Giving Evidence
PHILOSOPHY
1/1/20254 min read
The practice of medicine in America is influenced by Tort law, which allows a wronged party to sue for damages arising out of the wrong that has been done to them. Wrongs include those resulting from medical negligence, such as physical harm, emotional distress, or financial loss. Doctors are judged by comparing their actions to the “standard of care”. This refers to the degree of attention, level of caution and prudence that a reasonable practitioner would exercise in the same circumstances. Playing into this definition are published guidelines, care pathways and recommendations that are applicable to the case. In a trial it often comes down to opinion, and here is where medical experts come in.
Treating Physicians
We may be asked to testify as treating physicians, where no opinion is sought. We testify to what we saw, what we diagnosed, the treatment we recommended, and the procedures we performed. This is usually straightforward although attorneys may try to extract an opinion out of us. It is wise to be accompanied by hospital attorney during the deposition so that we do not stray from “just the facts”.
Expert Witness
Testifying as an expert witness is different. This may be on behalf of a patient who you feel has suffered from true malpractice, for which compensation is just and necessary, or on behalf of a treating physician who you feel has been wrongly accused and deserves the best defense. Most of us are reluctant to enter this sort of battlefield, which is foreign to us, contentious, and often ill spirited. However, we are sometimes motivated to do so if our patient’s issue is particularly egregious, or if the suit against a colleague is clearly defensible. Some physicians make a living out of being expert witnesses. Each to their own, as long as moral standards, honesty and the truth are upheld.
In every suit there is a plaintiff and a defendant. Each has representation. The expert witness role starts with a record review that must be thorough, bearing in mind the details of the complaint. Then a deposition is held during which the witness is questioned about their opinions on what happened. In essence, did the doctor meet standard of care, and if not, what were the results of the malpractice? The extent to which the malpractice caused suffering, physical harm or loss of income will determine the damages to be sought. The attorneys will have a series of points that they want to make, with your help, and their questions will be designed to make those points. The opposing counsel has the right to object to any question, but the question is still asked and answered, and the objection ruled on later. It is wise to answer questions as briefly as possible, with a “yes” or “no” if that is appropriate, and not volunteering information that doesn’t immediately address the question. Don’t ad lib!! If you don’t remember an event, a conversation, or a circumstance, then just say that. Don’t make things up. Opposing councils are always trying to trap you and if you take a guess at an answer, they will likely have a document that proves your guess is wrong. They love that. You will not like it.

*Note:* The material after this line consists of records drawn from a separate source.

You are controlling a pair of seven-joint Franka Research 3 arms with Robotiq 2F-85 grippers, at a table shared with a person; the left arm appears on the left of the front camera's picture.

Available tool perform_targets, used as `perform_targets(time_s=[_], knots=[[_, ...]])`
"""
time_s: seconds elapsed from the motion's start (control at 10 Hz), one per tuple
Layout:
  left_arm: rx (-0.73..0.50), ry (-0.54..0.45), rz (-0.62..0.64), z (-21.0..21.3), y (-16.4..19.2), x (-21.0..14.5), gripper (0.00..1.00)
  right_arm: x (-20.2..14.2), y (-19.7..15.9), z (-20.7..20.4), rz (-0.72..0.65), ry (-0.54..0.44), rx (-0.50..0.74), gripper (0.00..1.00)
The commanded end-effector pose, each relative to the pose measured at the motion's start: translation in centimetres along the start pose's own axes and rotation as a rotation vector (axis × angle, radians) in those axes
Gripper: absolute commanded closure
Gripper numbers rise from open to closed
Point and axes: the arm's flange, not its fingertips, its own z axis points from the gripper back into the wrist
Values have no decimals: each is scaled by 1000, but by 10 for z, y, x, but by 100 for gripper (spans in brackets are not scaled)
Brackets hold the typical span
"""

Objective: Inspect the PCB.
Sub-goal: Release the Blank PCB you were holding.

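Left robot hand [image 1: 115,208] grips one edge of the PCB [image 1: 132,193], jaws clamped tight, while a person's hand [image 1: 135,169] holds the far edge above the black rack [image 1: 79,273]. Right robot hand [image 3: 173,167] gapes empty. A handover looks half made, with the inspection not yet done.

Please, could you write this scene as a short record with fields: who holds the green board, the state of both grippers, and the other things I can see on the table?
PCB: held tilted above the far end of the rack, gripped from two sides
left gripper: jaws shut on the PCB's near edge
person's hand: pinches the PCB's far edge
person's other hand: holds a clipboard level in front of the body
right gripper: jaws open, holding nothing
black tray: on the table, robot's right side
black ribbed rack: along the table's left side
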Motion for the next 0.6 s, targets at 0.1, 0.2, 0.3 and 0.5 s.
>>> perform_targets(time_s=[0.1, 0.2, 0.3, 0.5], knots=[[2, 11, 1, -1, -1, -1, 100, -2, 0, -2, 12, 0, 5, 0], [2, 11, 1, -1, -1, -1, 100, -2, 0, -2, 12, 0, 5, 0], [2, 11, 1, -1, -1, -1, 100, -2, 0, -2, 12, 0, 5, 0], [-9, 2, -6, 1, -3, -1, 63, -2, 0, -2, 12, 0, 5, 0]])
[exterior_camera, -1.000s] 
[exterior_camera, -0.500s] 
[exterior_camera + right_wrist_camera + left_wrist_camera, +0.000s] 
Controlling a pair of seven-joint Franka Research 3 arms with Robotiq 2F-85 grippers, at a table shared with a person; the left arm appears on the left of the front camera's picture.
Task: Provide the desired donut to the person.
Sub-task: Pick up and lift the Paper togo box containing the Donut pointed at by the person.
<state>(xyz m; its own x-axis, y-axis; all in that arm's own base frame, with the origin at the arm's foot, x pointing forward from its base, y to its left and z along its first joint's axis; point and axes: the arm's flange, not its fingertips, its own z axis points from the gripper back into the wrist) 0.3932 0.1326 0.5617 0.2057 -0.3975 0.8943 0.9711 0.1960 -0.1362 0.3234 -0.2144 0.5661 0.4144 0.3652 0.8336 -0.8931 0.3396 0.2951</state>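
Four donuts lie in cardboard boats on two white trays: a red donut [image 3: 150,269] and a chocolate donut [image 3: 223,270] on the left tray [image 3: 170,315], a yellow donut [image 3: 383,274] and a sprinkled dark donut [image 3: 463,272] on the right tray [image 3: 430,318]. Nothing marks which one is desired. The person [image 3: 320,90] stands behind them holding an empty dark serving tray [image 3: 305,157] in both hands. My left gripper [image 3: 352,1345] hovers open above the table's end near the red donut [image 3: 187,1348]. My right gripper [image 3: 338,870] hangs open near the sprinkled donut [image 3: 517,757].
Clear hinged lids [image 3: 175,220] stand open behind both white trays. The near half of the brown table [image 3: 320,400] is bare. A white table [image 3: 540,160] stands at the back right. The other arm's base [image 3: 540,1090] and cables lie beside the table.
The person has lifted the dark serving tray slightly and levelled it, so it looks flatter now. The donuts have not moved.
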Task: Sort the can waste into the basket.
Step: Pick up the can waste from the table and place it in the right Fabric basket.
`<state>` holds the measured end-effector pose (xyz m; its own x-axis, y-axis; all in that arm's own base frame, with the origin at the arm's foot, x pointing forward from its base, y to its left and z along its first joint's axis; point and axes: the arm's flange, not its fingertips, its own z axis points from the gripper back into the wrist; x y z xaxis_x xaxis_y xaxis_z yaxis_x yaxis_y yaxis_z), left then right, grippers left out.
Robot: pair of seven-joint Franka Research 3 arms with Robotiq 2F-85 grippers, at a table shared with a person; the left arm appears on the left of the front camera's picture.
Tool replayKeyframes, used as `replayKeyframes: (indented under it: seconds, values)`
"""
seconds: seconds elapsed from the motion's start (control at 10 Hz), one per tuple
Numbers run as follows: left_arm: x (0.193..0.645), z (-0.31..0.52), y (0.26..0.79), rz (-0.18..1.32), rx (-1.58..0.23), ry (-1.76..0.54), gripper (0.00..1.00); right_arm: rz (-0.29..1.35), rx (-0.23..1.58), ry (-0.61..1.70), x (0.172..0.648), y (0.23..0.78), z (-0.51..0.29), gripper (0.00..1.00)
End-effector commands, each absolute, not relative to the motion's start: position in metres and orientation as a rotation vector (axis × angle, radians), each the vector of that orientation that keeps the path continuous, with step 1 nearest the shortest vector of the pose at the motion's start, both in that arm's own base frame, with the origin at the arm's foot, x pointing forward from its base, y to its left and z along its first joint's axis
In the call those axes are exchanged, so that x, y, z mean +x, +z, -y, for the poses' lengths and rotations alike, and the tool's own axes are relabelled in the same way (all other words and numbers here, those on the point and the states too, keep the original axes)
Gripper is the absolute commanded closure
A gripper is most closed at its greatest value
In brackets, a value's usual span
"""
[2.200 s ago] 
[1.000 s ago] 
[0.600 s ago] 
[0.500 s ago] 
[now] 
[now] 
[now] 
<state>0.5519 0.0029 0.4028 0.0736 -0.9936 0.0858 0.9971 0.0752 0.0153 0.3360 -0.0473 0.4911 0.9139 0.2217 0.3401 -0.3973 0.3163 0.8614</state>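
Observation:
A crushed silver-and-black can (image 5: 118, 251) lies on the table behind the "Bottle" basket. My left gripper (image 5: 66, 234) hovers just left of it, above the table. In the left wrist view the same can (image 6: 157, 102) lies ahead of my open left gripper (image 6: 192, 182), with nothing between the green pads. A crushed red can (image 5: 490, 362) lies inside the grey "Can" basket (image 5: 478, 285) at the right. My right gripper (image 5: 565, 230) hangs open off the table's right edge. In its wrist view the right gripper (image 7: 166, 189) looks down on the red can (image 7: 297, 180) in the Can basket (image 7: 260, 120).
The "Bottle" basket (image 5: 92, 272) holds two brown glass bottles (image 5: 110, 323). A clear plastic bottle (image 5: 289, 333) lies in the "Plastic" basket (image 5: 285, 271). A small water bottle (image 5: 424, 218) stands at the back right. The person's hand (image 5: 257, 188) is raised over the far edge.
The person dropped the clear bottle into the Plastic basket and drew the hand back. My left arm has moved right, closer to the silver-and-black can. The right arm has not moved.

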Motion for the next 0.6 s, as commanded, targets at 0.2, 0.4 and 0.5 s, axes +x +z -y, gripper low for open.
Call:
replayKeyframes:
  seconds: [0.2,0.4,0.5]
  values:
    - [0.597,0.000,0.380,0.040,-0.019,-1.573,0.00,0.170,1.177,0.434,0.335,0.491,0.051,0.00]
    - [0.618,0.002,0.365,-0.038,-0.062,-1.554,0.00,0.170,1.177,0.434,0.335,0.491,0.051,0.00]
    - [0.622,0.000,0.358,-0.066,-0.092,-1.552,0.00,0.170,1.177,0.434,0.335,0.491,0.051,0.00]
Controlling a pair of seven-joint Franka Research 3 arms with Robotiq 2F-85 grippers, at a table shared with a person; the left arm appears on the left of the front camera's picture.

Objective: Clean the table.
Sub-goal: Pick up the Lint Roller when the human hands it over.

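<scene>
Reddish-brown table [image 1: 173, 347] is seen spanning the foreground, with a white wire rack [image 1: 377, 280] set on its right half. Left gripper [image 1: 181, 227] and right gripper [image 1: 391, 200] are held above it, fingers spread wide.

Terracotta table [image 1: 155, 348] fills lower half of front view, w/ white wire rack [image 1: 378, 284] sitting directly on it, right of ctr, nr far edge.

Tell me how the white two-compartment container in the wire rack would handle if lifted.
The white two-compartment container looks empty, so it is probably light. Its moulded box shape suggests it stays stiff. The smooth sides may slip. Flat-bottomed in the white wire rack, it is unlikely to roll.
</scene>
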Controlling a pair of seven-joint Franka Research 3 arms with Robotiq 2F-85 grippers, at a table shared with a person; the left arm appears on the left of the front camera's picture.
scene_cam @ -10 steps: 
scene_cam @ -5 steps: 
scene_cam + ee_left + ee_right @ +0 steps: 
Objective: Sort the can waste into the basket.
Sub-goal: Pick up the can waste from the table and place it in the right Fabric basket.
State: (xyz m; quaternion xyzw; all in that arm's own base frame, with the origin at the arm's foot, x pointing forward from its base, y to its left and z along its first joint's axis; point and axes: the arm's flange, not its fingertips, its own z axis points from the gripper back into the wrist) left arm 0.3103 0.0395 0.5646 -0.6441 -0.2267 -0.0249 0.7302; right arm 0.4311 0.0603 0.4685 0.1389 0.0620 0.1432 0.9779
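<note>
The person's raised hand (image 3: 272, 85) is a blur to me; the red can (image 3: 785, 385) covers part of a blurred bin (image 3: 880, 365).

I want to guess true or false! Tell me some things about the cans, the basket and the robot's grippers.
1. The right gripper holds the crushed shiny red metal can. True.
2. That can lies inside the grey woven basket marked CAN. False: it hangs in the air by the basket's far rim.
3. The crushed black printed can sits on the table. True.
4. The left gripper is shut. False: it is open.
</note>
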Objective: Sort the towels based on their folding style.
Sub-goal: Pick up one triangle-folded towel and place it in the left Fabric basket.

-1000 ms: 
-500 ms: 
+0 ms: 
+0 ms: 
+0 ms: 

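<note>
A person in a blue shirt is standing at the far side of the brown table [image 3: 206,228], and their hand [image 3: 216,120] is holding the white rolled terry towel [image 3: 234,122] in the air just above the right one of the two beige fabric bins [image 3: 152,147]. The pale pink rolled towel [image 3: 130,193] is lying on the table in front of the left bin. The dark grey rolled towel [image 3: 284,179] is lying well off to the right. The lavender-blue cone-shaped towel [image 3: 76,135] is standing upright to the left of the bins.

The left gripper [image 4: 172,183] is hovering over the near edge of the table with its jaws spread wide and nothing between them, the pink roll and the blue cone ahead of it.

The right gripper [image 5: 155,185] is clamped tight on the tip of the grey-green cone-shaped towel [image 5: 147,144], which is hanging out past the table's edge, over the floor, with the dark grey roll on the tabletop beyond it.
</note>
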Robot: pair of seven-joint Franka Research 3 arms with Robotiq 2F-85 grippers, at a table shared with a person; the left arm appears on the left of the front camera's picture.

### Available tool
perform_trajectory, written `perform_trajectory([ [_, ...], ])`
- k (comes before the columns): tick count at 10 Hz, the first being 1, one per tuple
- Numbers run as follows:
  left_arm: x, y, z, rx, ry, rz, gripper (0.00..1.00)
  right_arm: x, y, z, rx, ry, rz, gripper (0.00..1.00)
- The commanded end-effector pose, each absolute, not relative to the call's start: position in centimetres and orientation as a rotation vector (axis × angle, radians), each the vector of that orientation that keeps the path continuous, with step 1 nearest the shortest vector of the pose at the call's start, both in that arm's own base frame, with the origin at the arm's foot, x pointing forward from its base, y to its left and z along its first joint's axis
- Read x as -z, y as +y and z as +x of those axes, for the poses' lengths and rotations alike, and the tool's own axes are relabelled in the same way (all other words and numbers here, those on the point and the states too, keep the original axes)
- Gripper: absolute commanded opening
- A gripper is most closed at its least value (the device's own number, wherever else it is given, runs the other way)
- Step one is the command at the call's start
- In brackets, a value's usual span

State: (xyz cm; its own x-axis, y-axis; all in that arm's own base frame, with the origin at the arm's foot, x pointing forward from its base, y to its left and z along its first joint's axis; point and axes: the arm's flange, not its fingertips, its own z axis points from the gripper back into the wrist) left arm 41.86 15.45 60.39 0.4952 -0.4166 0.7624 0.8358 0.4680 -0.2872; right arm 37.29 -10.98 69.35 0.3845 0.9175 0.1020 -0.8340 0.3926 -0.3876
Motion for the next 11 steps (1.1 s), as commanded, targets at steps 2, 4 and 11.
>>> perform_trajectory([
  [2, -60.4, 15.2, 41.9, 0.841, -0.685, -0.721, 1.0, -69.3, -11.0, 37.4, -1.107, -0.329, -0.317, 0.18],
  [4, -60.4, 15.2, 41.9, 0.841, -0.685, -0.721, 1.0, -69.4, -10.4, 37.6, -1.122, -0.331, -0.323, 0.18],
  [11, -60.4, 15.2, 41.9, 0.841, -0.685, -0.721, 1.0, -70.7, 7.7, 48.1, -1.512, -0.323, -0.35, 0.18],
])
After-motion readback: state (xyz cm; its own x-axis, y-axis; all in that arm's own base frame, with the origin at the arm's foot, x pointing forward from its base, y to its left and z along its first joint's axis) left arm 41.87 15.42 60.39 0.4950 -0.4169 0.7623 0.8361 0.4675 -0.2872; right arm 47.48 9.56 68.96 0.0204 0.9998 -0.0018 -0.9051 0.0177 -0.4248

You will have been prepared by an attorney prior to the deposition and will have a good idea of the case, the questions and likely cross examination by the opposition. The purpose of the deposition is to allow the attorneys to have a preview of your trial testimony. You may have access to the depositions of the other witnesses…the patient, other experts, the defendant.
Depending on the merits of any case and the way the depositions went there may be a settlement before trial. If not, there will be a trial and you will give your testimony. This starts with careful preparation by your legal team. You will be coached about the questions you will be asked, the likely questions from the opposition, the personality of the judge, and any other relevant advice that your attorney wants to give. Then your credentials as an expert are established. This is important as it is part of the opposing council’s job to try to undermine your credibility. They can get nasty, but it is generally not personal. Sitting on the stand is uncomfortable, as the patient and their supporters are on one side and the defendant on the other. If you are witness for the defense the patient is looking daggers at you; if you are for the plaintiff, it is the defending doctor who is upset. The prospect of appearing as a witness for a patient is daunting, as testifying against a colleague can feel very like treason. Sometimes its necessary. The cross examination is also daunting as the opposing counsel is trying to undermine your evidence, to catch you out. They try to find a disagreement between your deposition testimony and your trial testimony, which then casts doubt on your entire opinion. It is essential that your answers are brief and to the point. Don’t get angry. Both counsels are often just as expert in their job as you are in yours, and both have done this many times. They know how to handle expert witnesses and the opposing counsel may try to provoke you. Be calm and respectful, and always tell the truth. Your side’s attorney will point out misleading arguments from the opposition.
If you are the defendant
If you happen to be a defendant your insurance company will assess your case to see if it is defensible. This involves employing an expert to review the case. If the case cannot be defended, they will settle. If it is defensible, they will proceed with the defense. You are an integral part of that defense and will be guided by your attorneys, who are the true experts here. Be as cooperative as you can be, have faith in them and the experts they employ, and follow their advice about depositions and trial testimony. Keep calm, be confident, keep your answers short and to the point, and tell the truth. And remember…no ad libbing!!!